If a real number can be represented as the product of two complex numbers, it can not have a prime factor of the form (4k-1). I don't know how you would prove that, though.

Or more precise: If an integer can be...

 

[Mark44]

Or more precise: If an integer can be...

That's what I had in mind, but didn't state.

 

[Svein]

That's what I had in mind, but didn't state.

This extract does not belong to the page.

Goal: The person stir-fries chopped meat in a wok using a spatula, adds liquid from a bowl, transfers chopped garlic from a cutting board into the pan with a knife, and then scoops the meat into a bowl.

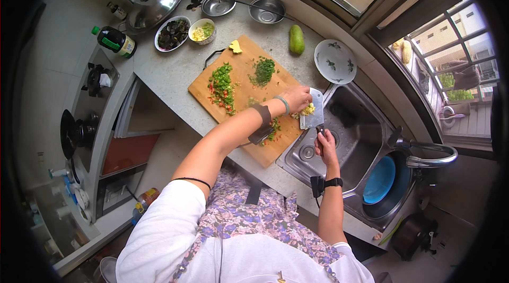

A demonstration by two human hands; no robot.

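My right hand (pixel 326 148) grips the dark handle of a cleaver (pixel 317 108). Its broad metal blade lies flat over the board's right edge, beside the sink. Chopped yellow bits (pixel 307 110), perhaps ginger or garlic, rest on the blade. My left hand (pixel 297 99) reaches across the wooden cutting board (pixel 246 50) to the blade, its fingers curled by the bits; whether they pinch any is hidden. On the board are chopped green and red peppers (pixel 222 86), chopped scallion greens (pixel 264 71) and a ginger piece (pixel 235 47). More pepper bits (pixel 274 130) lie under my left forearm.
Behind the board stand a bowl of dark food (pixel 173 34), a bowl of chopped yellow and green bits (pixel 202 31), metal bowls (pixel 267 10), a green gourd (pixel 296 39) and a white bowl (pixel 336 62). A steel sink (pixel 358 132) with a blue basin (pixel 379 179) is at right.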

I'm a mathematician - which means I have an advanced degree in nitpicking.

 

[WWGD]

I think this could work too , let n>2.:
For $n \geq 5$, n!-1 ends in 9 (check other cases), so that, if n! were a perfect square, it would have factors of one of the two types:

1)10K+3
2)10K+7

But neither $(10K+3)^2+1$ , nor $(10K+7)^2 +1$ is divisible by 3, so it cannot equal n!:

1')$(10K+3)^2+1 =100K^2+60K+10 ==1+0+K^2== 1+0+0=1 or 1+0+1=2 mod3$

2') $(10K+7)^2+1 =100K^2+140K+50 == 2+2K+K^2 \neq 0 mod3$ , since the sum will always be even.

 

[secondprime]

.. hmm.. read below links...

http://en.wikipedia.org/wiki/Fermat's_theorem_on_sums_of_two_squares

http://en.wikipedia.org/wiki/Brahmagupta–Fibonacci_identity

http://en.wikipedia.org/wiki/Gaussian_integer


@ WWGD , it can be done in many ways, that is not why I posted what I posted, is my way right??, that is my concern, don't waste your time on this kind of mundane, unimportant problem.
I need to know whether I am right or not, I would appreciate if anyone set me right!